On 30 September 2014, the Olympic Council of Asia (OCA) announced that Malaysian Tai Cheau Xuen had been stripped of her gold medal in the women's nanquan event after she tested positive for sibutramine. As a result, Indonesian Juwita Niza Wasni was awarded the gold, China's Wei Hong was awarded the silver and Indonesia's Ivana Ardelia Irmanto awarded the bronze.

On 3 October 2014, Chinese athlete Zhang Wenxiu had been stripped of her gold medal in the women's hammer throw after she tested positive for the prohibited substance zeranol, However, on 6 May 2015 the Court of Arbitration for Sport reinstated her gold medal on her appeal after ruling that the zeranol came from contaminated food.
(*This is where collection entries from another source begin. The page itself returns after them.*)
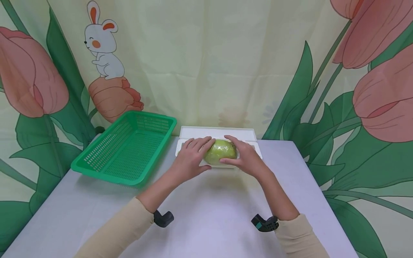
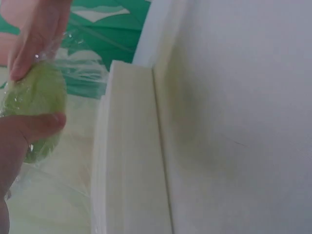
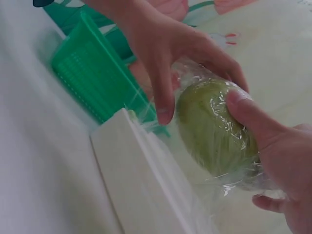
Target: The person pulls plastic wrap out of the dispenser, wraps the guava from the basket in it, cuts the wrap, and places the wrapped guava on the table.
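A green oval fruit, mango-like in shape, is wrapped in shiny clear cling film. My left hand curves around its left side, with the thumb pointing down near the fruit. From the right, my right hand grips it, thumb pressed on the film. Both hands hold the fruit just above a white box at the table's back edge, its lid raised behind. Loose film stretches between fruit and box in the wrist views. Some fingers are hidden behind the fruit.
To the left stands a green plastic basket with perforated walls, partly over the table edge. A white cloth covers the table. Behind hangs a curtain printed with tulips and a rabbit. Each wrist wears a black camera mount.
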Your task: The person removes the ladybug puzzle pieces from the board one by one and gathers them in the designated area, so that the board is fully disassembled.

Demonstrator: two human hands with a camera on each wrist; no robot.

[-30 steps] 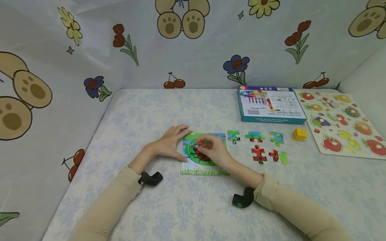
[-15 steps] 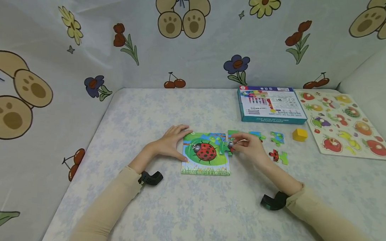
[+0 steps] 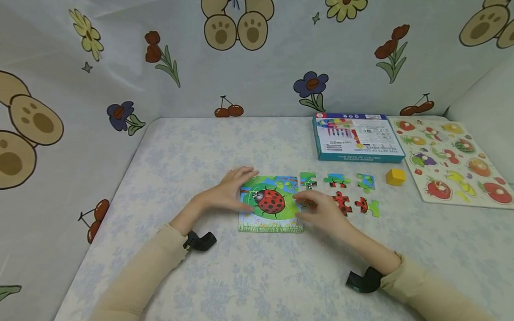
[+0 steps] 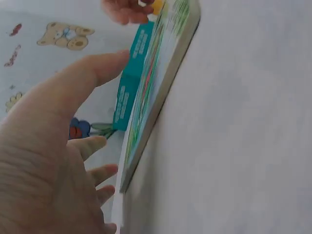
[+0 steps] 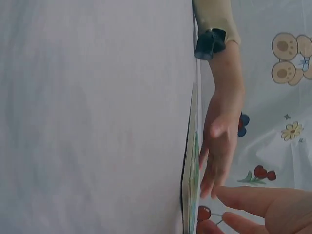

On 27 May 2015, South Korean Park Tae-hwan had been stripped of his six medals after he tested positive for nebido before the games. Park participated in 6 events in the swimming competition, Men’s 4 × 100 m Medley relay Final (3rd place); Men’s 100 m Freestyle Final (2nd place); Men’s 4 × 100 m Freestyle Relay Final (3rd place); Men’s 4 × 200 m Freestyle Relay Final (3rd place); Men’s 200 m Freestyle Final (3rd place), Men’s 400 m Freestyle Final (3rd place).